Work order: Lines from the beginning of the material below through the line that has "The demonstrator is" are to be reproduced exactly, but pictures are not.

Source material:
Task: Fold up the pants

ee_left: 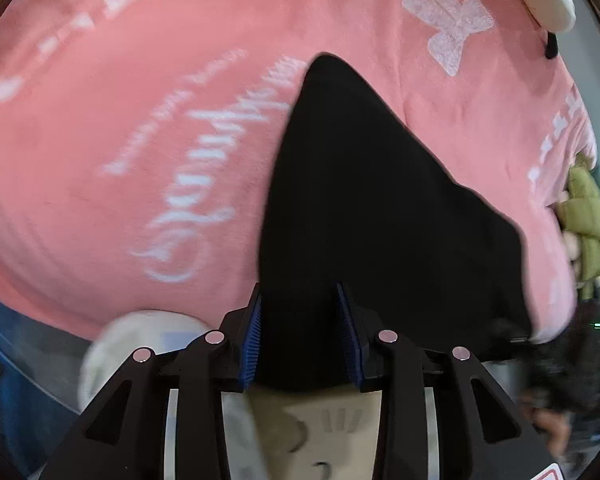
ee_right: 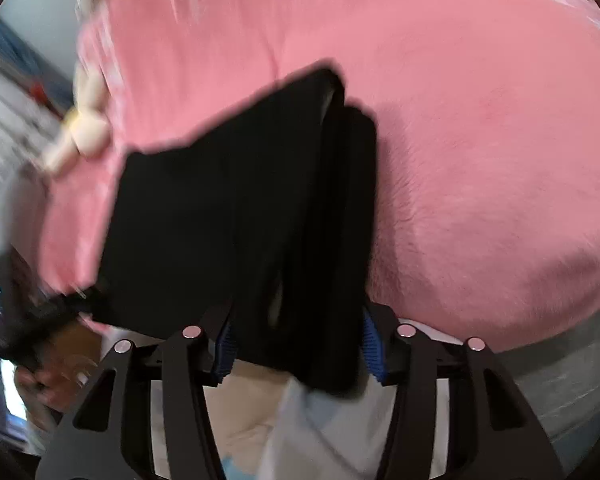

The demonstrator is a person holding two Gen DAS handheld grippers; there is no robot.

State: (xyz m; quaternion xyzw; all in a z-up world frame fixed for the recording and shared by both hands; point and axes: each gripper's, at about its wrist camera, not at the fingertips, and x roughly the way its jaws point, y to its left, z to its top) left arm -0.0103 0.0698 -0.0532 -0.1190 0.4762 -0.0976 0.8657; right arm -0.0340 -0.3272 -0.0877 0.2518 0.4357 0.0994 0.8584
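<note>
on the left, the left gripper [ee_left: 302, 332] has black fabric of the pants [ee_left: 364, 200] running between its blue pads [ee_left: 252, 344], jaws set fairly wide w/ cloth filling the gap, so it looks like it's pinching a bunched edge, tho the frame can't show how firm the bite is. from there the pants hang/stretch out as a dark wedge over the pink blanket [ee_left: 140, 140] w/ white script, tip pointing away from the cam. at the far right edge of that view there's an olive-green thing [ee_left: 588, 220], too blurred to name. moving right, the right gripper [ee_right: 298, 350] also has the pants [ee_right: 240, 200] between its pads [ee_right: 374, 356], several stacked layers visible as lengthwise folds, so it's clamped on a thick bundle. a cream plush toy [ee_right: 86, 128] lies on the blanket [ee_right: 480, 160] well left of the cloth. handling guess: fabric is soft, limp, light, prob a bit slippery on itself; layers will slide & sag if only the top one is caught. best hold is at the edges/corners, pinching thru all layers, both ends kept taut so the fold lands flat on the fuzzy blanket, which should grip it some.
</note>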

Output below:
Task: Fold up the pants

ee_left: 
ee_right: 

The demonstrator is a person holding two Gen DAS handheld grippers; there is no robot.

The exercise has been fully answered.